Your task -
Word for word, output the data that follows.

# # # # #

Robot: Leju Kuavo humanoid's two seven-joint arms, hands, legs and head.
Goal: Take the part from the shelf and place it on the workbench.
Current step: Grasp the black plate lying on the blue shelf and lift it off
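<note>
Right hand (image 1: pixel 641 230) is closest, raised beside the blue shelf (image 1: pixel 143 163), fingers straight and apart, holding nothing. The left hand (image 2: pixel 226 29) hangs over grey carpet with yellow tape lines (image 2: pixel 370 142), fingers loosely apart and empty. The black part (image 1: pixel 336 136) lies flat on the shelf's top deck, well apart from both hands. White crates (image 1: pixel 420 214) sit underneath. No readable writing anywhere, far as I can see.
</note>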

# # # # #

Answer space -
Robot: Leju Kuavo humanoid's two seven-joint arms, hands, legs and head.
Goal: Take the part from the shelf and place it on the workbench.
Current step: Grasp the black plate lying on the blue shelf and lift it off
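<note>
Right hand (image 1: pixel 641 230) is closest, raised beside the blue shelf (image 1: pixel 143 163), fingers straight and apart, holding nothing. The left hand (image 2: pixel 226 29) hangs over grey carpet with yellow tape lines (image 2: pixel 370 142), fingers loosely apart and empty. The black part (image 1: pixel 336 136) lies flat on the shelf's top deck, well apart from both hands. White crates (image 1: pixel 420 214) sit underneath. No readable writing anywhere, far as I can see.
</note>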

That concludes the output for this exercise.